Iran, the country holding the world’s second-largest natural gas reserves, risks turning into a net gas importer unless it finds some $50 billion investments in its gas industry, Iranian media report.

Although it is home to over 17 percent of the global gas reserves, Iran has been suffering from chronic underinvestment lately after President Trump withdrew the United States from the so-called nuclear deal with Iran and reimposed economic sanctions that drove away the energy supermajors that had the means to help Tehran develop these reserves.

President Biden has engaged Iran in new talks, but these have recently stalled as neither side appears willing to make necessary concessions. As a result, the Iranian government has warned this winter could bring power cuts because of insufficient gas supply for power plants. The managing director of the National Iranian Oil Company, for his part, has warned the country risks becoming a net importer of gas unless steps are taken urgently, Iran International reports.

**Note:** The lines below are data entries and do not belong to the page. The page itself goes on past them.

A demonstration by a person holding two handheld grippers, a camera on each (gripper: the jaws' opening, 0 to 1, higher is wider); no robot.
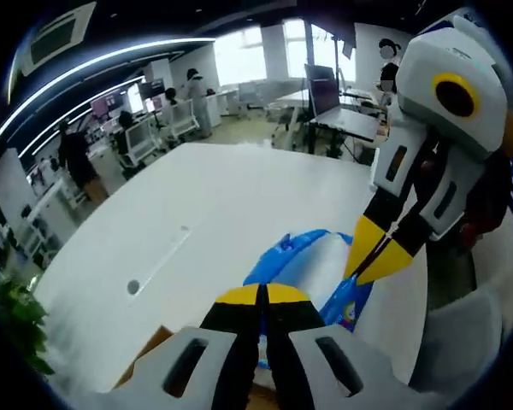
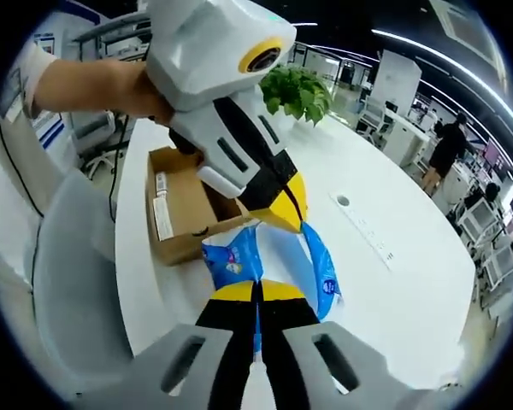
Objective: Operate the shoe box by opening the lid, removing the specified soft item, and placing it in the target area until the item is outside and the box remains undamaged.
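Two grippers meet over a blue and white soft packet (image 1: 312, 265) lying on the white table (image 1: 197, 213). In the left gripper view, the left gripper (image 1: 262, 295) has its yellow-tipped jaws pressed together on the near edge of the packet, while the right gripper (image 1: 378, 256) comes in from the right, its jaws likewise together with the tips on the packet's right side. The right gripper view gives the reverse: the right gripper (image 2: 258, 292) is clamped on the near edge of the packet (image 2: 239, 256), and the left gripper (image 2: 295, 218), held by a hand (image 2: 141, 90), has its tips at the packet's far edge. That view also presents the cardboard shoe box (image 2: 184, 213), open, standing on the table (image 2: 385, 282) just left of the packet and touching it; the left gripper view catches merely a brown corner (image 1: 150, 350) by its own jaws. A potted plant (image 2: 299, 90) stands at the table's far end. People (image 1: 73, 154) and desks (image 1: 342, 120) occupy the office beyond.
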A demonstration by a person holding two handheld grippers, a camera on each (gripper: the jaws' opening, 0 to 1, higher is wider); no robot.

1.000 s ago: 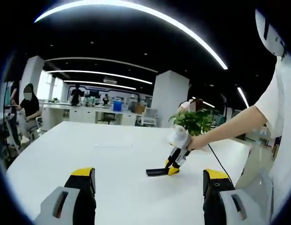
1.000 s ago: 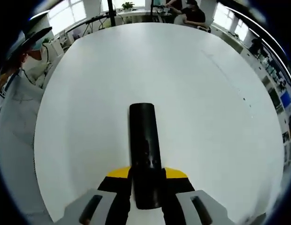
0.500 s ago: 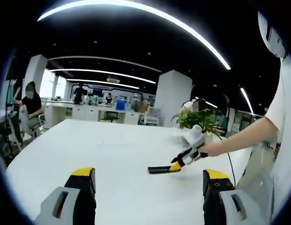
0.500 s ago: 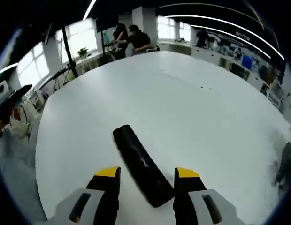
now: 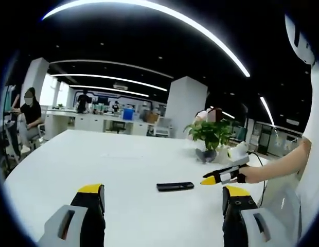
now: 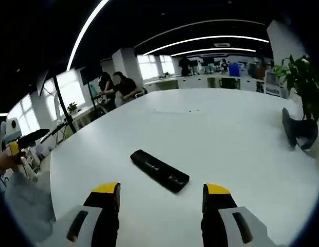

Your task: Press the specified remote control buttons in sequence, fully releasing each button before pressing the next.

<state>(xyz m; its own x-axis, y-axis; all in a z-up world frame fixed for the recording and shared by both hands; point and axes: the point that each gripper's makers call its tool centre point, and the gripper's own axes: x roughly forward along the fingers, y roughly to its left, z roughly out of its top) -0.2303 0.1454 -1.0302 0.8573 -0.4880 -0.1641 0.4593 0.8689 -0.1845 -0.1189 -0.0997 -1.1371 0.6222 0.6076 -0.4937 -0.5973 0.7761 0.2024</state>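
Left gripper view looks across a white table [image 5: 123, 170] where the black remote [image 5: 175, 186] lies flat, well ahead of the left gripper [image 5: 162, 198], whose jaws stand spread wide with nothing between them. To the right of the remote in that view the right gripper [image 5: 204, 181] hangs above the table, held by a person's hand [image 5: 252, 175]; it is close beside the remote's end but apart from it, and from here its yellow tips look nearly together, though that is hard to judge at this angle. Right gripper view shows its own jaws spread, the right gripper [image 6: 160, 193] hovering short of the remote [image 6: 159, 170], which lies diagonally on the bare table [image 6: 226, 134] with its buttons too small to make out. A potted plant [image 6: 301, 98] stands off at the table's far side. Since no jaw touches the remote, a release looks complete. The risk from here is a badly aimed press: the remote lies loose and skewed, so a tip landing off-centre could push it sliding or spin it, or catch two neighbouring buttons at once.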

Iran’s biggest oil deposit is the South Pars offshore field, which it shares with Qatar—the latter refers to it as the North Field. Five years ago, Tehran struck a deal with French TotalEnergies to invest $5 billion in the development of yet another phase of the field, but with the snap-back of U.S. sanctions, TotalEnergies left the country, leaving China’s CNPC to take its place. However, development of the field has been slow in coming, apparently. A recent Bloomberg report put Iran’s gas shortage at 200 million cubic meters daily.

To reduce the risk of blackouts this winter, Iran has been building its crude oil reserves, Bloomberg reported earlier this month, but according to the Iran International report, the future of the country’s oil production is no less grim than the future of its gas production without some $150 billion in fresh investments.